**Problem:** Going down the data below, set down exactly the line with "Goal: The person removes" and each line after it through the line with "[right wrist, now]"; no other lines.

── Provided material

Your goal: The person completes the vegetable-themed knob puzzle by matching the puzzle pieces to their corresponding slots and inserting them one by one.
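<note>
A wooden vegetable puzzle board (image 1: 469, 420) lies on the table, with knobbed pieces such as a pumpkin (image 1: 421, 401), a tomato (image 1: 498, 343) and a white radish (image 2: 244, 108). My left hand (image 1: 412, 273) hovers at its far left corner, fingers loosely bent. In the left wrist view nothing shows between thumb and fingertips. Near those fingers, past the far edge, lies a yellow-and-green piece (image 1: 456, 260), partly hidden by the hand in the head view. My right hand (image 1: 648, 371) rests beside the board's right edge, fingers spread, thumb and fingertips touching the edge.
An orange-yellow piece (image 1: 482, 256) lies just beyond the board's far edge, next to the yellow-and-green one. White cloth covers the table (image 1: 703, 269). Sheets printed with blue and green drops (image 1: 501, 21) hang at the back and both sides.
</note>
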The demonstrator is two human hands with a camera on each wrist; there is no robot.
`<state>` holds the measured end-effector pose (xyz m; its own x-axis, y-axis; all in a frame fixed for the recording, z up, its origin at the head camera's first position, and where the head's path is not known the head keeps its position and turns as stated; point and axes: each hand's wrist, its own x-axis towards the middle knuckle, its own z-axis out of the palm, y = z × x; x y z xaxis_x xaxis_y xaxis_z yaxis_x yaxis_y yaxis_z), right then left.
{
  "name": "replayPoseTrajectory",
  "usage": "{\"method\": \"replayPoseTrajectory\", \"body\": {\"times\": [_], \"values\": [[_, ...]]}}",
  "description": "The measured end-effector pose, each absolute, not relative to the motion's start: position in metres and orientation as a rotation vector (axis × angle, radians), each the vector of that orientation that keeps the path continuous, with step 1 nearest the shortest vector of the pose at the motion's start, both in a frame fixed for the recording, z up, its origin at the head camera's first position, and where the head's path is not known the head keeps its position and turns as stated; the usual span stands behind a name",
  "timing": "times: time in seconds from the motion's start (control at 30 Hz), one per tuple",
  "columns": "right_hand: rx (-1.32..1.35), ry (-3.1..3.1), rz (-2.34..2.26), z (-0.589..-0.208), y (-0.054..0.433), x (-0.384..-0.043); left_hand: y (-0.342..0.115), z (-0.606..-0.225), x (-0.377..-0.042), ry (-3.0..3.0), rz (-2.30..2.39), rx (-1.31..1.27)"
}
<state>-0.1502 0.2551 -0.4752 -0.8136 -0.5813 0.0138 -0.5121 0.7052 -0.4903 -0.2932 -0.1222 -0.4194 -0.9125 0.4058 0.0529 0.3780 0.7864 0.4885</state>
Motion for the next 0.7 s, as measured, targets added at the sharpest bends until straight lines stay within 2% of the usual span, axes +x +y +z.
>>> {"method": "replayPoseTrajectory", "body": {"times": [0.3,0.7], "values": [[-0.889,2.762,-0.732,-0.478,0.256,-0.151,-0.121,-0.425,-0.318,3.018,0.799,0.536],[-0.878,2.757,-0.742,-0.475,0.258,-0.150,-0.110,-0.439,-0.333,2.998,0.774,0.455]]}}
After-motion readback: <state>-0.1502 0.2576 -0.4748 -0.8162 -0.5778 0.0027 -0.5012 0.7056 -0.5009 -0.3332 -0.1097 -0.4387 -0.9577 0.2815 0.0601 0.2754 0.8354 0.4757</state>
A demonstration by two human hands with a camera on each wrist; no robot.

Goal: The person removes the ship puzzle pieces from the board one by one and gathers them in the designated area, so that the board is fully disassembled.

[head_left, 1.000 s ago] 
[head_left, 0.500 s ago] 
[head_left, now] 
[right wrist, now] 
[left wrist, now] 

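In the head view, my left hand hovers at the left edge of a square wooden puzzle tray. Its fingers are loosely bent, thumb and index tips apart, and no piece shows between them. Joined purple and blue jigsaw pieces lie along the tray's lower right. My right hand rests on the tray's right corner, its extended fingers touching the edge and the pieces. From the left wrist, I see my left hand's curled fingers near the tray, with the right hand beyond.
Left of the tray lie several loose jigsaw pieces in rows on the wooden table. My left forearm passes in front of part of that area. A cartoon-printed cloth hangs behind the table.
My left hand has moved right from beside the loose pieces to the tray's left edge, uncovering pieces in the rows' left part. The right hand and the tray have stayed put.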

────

**Answer box:**
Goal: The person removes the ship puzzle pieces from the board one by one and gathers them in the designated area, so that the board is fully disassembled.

[head_left, 1.000 s ago] 
[head_left, 0.500 s ago] 
[head_left, now] 
[right wrist, now] 

The exercise ends with this answer.